In [None]:
import pandas as pd
import datetime
from bs4 import BeautifulSoup
import requests

## Import historical game by game data from FiveThirtyEight GitHub Repo

[FiveThirtyEight Data Repo](https://github.com/fivethirtyeight/data)

In [None]:
url = "https://projects.fivethirtyeight.com/nba-model/nba_elo.csv"
df = pd.read_csv(url).astype({'date': 'datetime64[ns]'})
df.head()

### Analyze fields

See [FiveThirtyEight NBA Predictions](https://projects.fivethirtyeight.com/2018-nba-predictions/) for explanation of Elo and CARM-Elo

| Name           |  Type         | Description                                                                        
| -------------  |-------------  | ----------------------------------------------------------------------------------|
| date           | datetime      |   Game date                                                                       |                      
| season         | int           |   End year of season                                                              |
| neutral        | bool          |   1=neutral home court                                                            |
| playoff        | string        |   1946-2015: t = playoffs. Starting in 2016: q=conference quarterfinals, s=conference semifinals, c=conference final,f=finals                                                                 |
| team1          | string        |   Home team initials                                                              |
| team2          | string        |   Away team initials                                                              |
| elo1_pre       | double        |   Home team Elo before game                                                       |
| elo2_pre       | double        |   Away team Elo before game                                                       |
| elo_prob1      | double        |   Win probability based on elo1_pre                                               |
| elo_prob2      | double        |   Win probability based on elo2_pre                                               |
| elo1_post      | double        |   Home team Elo after game                                                        |
| elo2_post      | double        |   Away team Elo after game                                                        |
| carmelo1_pre\* | double        |   Home team CARM-Elo before game                                                  |
| carmelo2_pre\* | double        |   Away team CARM-Elo before game                                                  |
| carmelo1_post\*| double        |   Home team CARM-Elo after game                                                   |
| carmelo2_post\*| double        |   Away team CARM-Elo after game                                                   |
| carmelo_prob1\*| double        |   Win probability based on carmelo1_pre                                           |
| carmelo_prob2\*| double        |   Win probability based on carmelo2_pre                                           |
| score1         | int           |   Home team final score                                                           |
| score2         | int           |   Away team final score                                                           |

\* data only available from 2015-2018

#### Determine CARM-Elo starting point

In [None]:
df_carm_elo = df[["date", "season", "team1", "team2", "carmelo1_pre", "carmelo2_pre", "carmelo1_post", "carmelo2_post"]]
df_carm_elo[~(pd.isnull(df_carm_elo["carmelo1_pre"]))].sort_values("date").head()

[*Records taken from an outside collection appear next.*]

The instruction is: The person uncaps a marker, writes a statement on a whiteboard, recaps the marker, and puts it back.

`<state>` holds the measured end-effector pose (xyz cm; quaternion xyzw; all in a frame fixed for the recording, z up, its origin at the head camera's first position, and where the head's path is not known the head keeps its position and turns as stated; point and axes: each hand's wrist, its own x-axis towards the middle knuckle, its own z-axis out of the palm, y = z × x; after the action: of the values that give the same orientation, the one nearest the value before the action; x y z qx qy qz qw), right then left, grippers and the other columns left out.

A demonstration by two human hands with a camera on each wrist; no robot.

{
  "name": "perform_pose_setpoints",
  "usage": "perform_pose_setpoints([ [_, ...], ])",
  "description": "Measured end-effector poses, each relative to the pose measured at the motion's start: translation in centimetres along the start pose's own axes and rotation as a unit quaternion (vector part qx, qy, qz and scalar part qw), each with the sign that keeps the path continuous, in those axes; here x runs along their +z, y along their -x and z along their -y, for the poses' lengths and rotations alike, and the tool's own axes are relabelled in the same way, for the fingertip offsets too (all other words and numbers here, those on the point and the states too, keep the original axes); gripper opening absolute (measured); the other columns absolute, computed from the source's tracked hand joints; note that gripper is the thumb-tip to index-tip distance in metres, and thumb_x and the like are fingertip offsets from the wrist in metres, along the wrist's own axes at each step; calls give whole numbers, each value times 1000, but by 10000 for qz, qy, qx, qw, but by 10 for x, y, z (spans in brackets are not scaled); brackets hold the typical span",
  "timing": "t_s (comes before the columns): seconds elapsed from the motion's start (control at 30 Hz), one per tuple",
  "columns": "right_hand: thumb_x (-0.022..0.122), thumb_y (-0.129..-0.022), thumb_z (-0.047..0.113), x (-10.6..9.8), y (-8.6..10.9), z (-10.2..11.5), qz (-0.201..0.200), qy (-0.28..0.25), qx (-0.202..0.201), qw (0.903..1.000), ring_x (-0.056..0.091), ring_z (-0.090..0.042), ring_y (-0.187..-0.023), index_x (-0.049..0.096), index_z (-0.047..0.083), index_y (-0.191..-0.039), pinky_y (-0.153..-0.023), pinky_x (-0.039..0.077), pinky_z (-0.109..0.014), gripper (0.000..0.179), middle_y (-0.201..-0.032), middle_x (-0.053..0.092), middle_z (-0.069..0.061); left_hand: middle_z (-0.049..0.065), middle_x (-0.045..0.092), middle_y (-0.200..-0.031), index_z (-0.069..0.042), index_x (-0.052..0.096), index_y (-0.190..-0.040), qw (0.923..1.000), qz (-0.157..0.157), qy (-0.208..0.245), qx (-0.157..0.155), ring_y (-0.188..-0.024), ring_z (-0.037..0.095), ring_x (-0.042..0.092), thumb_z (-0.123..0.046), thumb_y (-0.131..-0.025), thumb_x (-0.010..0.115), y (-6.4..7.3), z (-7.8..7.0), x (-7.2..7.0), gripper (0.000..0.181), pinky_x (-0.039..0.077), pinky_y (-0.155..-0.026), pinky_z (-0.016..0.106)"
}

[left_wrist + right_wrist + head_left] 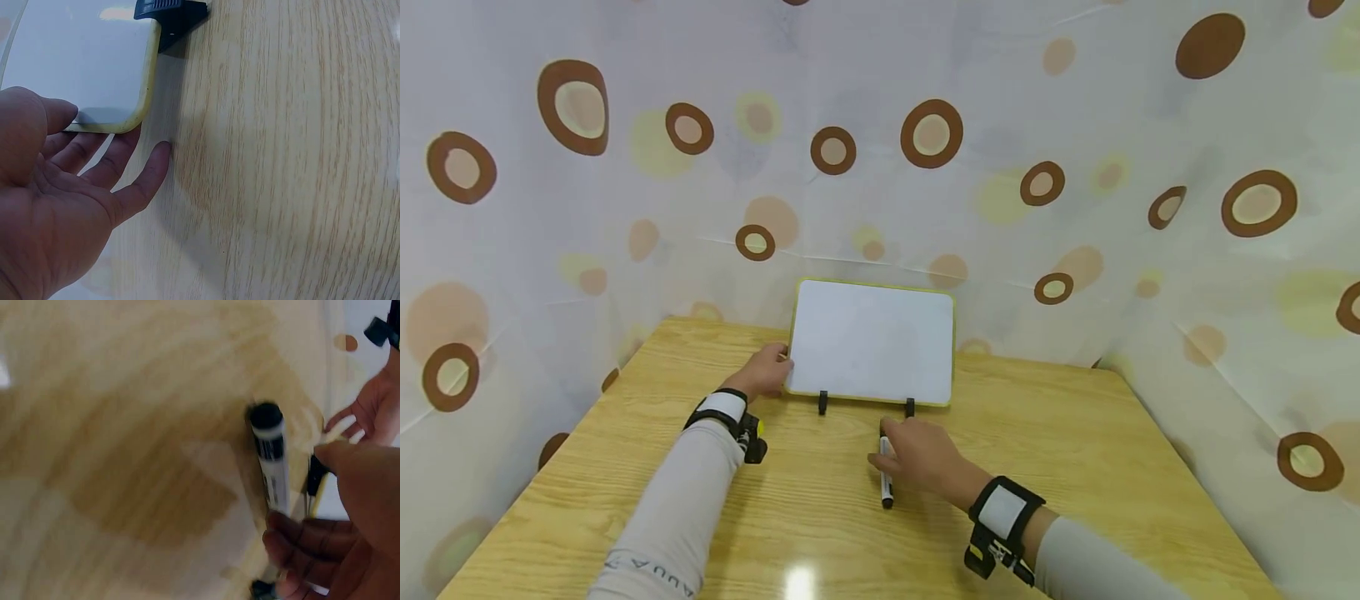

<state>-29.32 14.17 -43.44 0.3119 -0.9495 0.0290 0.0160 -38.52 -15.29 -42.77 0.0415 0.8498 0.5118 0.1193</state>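
Note:
A white dry-erase board (872, 342) with a yellow rim stands tilted on small black feet (823, 402) near the back of the table. My left hand (765, 372) holds its left edge; in the left wrist view the thumb (59, 114) lies on the white face and several fingers reach behind. In front of the board is a whiteboard marker (887, 487), white with black ends. Over its far part reaches my right hand (925, 454). The right wrist view is blurred: fingertips (278, 528) meet the marker's side, while the thumb (331, 453) stays apart from it.
The wooden table (1045, 433) runs up to a pale curtain (880, 75) printed with brown rings, which also hangs on both sides. A black strap device (1003, 517) sits on the right wrist, with a similar one (724, 412) on the left.

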Motion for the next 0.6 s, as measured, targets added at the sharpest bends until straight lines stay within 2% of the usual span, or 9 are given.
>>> perform_pose_setpoints([
  [0.1,70,-97,38,10,2,8,95,-1018,836,9912,35,-8,-43,55,12,-66,-42,27,-25,43,-50,36,8,37,36,-150,10,24,-155,10000,-10,56,26,-130,47,51,-12,-110,34,2,-2,0,52,53,-95,52],
  [0.2,68,-98,28,16,4,12,67,-1585,1176,9803,33,-7,-39,47,16,-53,-40,26,-23,51,-44,32,10,37,38,-149,10,25,-154,9999,-20,93,40,-128,47,53,-12,-110,34,1,-1,1,51,54,-94,52],
  [0.27,65,-98,22,18,5,12,10,-1723,1230,9773,35,-7,-38,49,15,-55,-39,27,-22,47,-44,35,9,36,39,-150,9,26,-155,9999,-15,125,-25,-131,47,51,-13,-111,34,0,-1,2,50,51,-97,55],
  [0.37,63,-98,17,19,5,14,-128,-1754,1274,9761,37,-7,-38,53,13,-59,-38,28,-22,40,-44,39,7,36,41,-148,9,28,-153,9999,-17,101,36,-130,47,52,-13,-111,34,-3,1,2,48,52,-95,56],
  [0.6,63,-97,15,21,3,15,-153,-1856,1360,9731,42,-9,-38,56,11,-59,-39,31,-22,39,-45,45,4,35,40,-149,9,29,-152,10000,-55,54,-57,-131,47,51,-13,-111,34,-1,-1,1,47,53,-94,54],
])
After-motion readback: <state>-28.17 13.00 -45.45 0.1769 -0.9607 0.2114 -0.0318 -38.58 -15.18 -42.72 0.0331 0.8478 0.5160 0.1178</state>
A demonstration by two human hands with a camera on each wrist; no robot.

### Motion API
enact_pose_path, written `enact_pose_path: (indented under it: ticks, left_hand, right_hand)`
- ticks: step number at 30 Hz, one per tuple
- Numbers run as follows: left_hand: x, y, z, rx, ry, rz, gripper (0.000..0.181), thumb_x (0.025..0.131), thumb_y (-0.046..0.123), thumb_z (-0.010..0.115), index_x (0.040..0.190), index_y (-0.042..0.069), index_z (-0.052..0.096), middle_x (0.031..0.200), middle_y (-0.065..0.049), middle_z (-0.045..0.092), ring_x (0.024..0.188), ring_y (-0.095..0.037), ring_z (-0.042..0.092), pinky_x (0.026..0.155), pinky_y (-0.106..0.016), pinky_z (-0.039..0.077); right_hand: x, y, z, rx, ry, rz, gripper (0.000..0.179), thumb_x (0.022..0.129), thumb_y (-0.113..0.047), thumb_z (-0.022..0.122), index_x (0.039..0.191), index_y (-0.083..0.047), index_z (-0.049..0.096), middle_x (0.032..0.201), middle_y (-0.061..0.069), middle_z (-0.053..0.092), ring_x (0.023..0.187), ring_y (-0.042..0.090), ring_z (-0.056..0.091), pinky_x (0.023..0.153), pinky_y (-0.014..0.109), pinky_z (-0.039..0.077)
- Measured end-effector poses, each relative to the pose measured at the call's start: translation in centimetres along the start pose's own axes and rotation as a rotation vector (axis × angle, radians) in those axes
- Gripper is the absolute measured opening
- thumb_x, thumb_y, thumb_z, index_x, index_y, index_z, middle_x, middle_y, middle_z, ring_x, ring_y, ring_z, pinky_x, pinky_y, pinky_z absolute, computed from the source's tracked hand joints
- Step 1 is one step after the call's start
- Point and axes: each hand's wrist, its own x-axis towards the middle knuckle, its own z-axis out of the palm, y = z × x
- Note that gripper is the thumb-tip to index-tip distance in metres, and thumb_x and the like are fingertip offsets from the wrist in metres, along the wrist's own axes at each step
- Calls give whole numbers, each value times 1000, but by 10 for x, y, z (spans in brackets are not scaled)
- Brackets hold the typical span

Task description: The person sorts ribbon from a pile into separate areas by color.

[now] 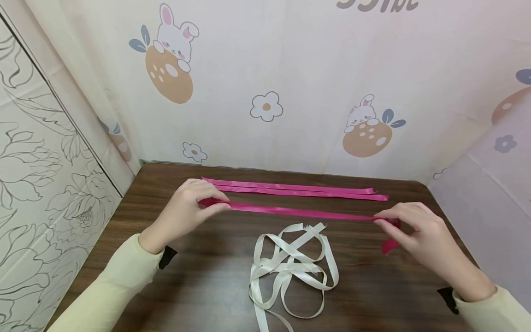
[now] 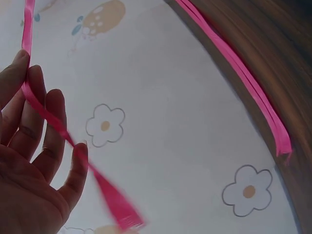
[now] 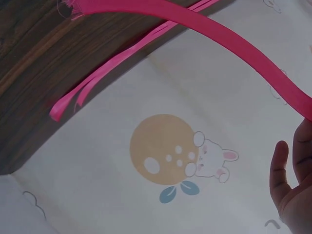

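A pink ribbon [image 1: 282, 210] stretches nearly straight between the two hands, above the table. My left hand [image 1: 188, 210] pinches it near one end between thumb and index finger; in the left wrist view its loose tail [image 2: 114, 200] hangs past the palm. On the other side my right hand [image 1: 423, 235] pinches the ribbon between thumb and fingers, and a short tail hangs below the hand. In the right wrist view that ribbon tail [image 3: 234, 39] ends in a frayed edge. Two more pink ribbons [image 1: 298, 188] lie side by side behind the stretched one.
A loose, tangled heap of cream ribbon [image 1: 290, 267] lies on the brown wooden table [image 1: 199, 290], in front of the stretched ribbon. A pale curtain [image 1: 307, 92] with rabbit and flower prints hangs along the table's back edge. At the left stands a flower-patterned panel [image 1: 37, 184].
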Motion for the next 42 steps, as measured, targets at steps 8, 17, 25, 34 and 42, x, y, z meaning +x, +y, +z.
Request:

#### CARM-Elo data available starting with 2015-2016 season

## Import historical season data from basketball-reference

[Basketball-Reference Miscellaneous season stats](https://www.basketball-reference.com/leagues/NBA_2018.html#misc_stats::none)

In [None]:
def get_season_data(end_year):
    ''' 
    get cumulative statistics for season specified by end_year
    
    end_year: int, year to query (ex: 2018 queries 2017-2018 season)
    
    returns Pandas dataframe w/ basketball-reference.com's miscellaneous stats table for season specified by end_year
    '''
    from bs4 import Comment
    html = "https://www.basketball-reference.com/leagues/NBA_{}.html".format(end_year)
    result = requests.get(html)
    soup = BeautifulSoup(result.content, "html.parser")
    # html tree is strange...table is wrapped inside a comment
    table = [c for c in (soup.find('div', id="all_misc_stats")).children if type(c) == Comment][0]
    # parse table with pandas
    df = pd.read_html(table, header=1)[0]
    df["Season"] = end_year
    return df

#### Option 1) Download latest data

In [None]:
start_year = 1951
end_year = 2018
dfs_1951_2018 = [get_season_data(i) for i in range(1951, 2019)]
df_1951_2018 = pd.concat(dfs_1951_2018)
df_1951_2018["Team"] =  df_1951_2018["Team"].map(lambda s: s.replace("*", ""))
df_1951_2018 = df_1951_2018.set_index(["Season", "Team"])
pd.set_option('display.max_columns', 30)
df_1951_2018.head()
# Save
# df_1951_2018.to_csv("../Data/nba_season_data.csv")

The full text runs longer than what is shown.